As the economy slows, the Washington, D.C., region is feeling the impact. While the metro area continues to outperform most other metropolitan areas, the disparity between the health of submarkets inside and outside the Beltway has widened. Outside the Beltway, vacancy has risen and rents have dropped, while inside, vacancy has held steady as rents ticked higher. At the end of the summer, net absorption was slightly positive, indicating that supply and demand could approach equilibrium.

The District

In the District, a softening market in the third quarter created more options for mid-sized tenants in the 20,000- to 50,000-square-foot range. More and more mid-sized tenants opted for renewing their leases in an effort to sidestep the cost of relocating. Area landlords also became more aggressive in pursuing deals among the limited number of tenants seeking to relocate.

Vacancy in the District held steady at approximately 8 percent, and net absorption remained decidedly positive. As buildings delivered downtown, asking rents jumped higher as developers aimed to justify purchase costs. In the city’s downtown submarkets of the CBD and East End, rents continued to steadily climb. At the moment, developers remain bullish that large tenants will occupy any space they offer — and, for the most part, that has been true.

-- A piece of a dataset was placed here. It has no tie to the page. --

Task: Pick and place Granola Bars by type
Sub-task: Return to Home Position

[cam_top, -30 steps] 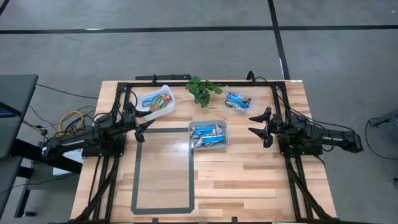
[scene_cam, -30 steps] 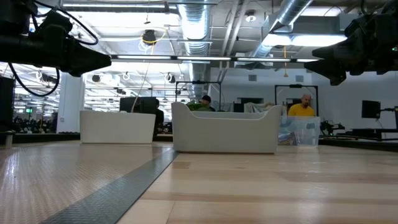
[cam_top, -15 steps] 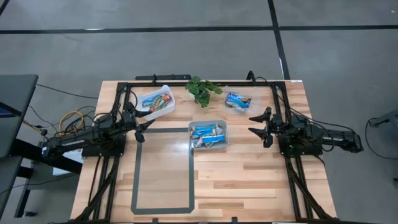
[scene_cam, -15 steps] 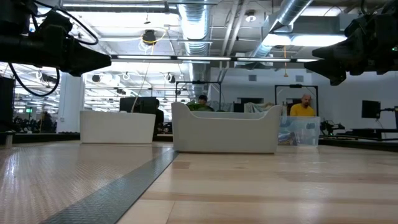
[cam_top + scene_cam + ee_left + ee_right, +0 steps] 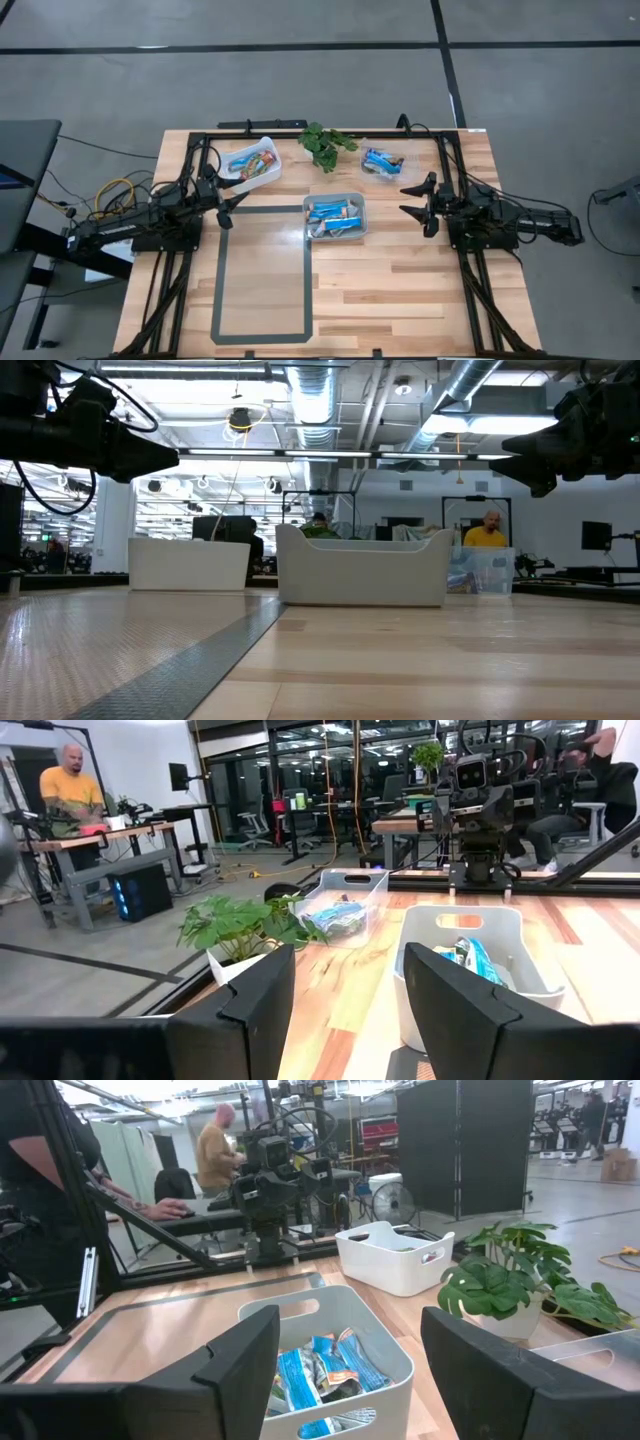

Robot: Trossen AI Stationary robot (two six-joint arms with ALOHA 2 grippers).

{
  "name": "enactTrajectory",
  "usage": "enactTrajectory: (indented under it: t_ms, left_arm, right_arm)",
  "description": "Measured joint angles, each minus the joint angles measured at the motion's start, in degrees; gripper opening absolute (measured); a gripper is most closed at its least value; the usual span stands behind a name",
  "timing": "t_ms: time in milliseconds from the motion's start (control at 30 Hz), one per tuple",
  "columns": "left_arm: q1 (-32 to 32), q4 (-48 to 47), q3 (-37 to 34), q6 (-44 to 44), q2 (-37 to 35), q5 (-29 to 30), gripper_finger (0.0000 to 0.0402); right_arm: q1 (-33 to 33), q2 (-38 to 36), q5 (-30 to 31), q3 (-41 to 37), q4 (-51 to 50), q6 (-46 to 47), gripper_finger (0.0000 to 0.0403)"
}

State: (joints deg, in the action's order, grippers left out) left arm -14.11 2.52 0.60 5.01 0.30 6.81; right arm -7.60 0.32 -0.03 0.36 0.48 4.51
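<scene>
Left gripper: fingers spread, nothing held, parked by left edge, pointing inward. White bin just beyond it, red Granola Bars inside. Middle bin between both arms, blue and silver ones lying mostly crosswise. Clear bin with blue ones, nearer right gripper, also wide open, empty. No loose bars on table, so probably nothing left to reach for.
</scene>
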Motion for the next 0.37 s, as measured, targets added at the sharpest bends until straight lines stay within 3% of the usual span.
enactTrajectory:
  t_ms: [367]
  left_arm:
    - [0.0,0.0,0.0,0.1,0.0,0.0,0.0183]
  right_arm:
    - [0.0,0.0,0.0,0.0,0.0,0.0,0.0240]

Emerging markets such as Capitol Riverfront and NoMa witnessed a slowdown in speculative construction. NoMa, which recently landed large deals with NPR and the Department of Justice, continued to compete with the Southwest in courting federal government tenants. Meanwhile, the Capitol Riverfront remains mired in a Catch 22: large corporate tenants await arrival of amenities, while retailers await more foot traffic.

Suburban Virginia

The Rosslyn-Ballston Corridor, Crystal City and Tysons Corner have seen the most tenant activity among Northern Virginia’s submarkets. The closer to Dulles International Airport one travels, the more new, largely empty buildings one sees. Due to depressed demand and the negative impact of the credit crunch, there is significantly less speculative construction in the outer suburbs than there was 18 months earlier. Vacancy in Northern Virginia (13 percent) has risen approximately 2 percentage points since the end of 2007. Absorption is negative, nearing 1 million square feet. Asking rents have resiliently held steady at an average of $32 per square foot for the last three quarters.

Suburban Maryland

Suburban Maryland’s vacancy rate crept into double digits at the end of the summer (10.5 percent), rising nearly a full percentage point from earlier in the year. The Bethesda/Chevy Chase submarket fared well in the third quarter, but softness in the Rockville submarket bogged down Suburban Maryland’s overall standing. To the dismay of area developers, very few large tenants were out in the market this year. Of the three 100,000-square-foot deals this year, two of them were renewals, and we have yet to see what the next few months will bring as the year comes to a close.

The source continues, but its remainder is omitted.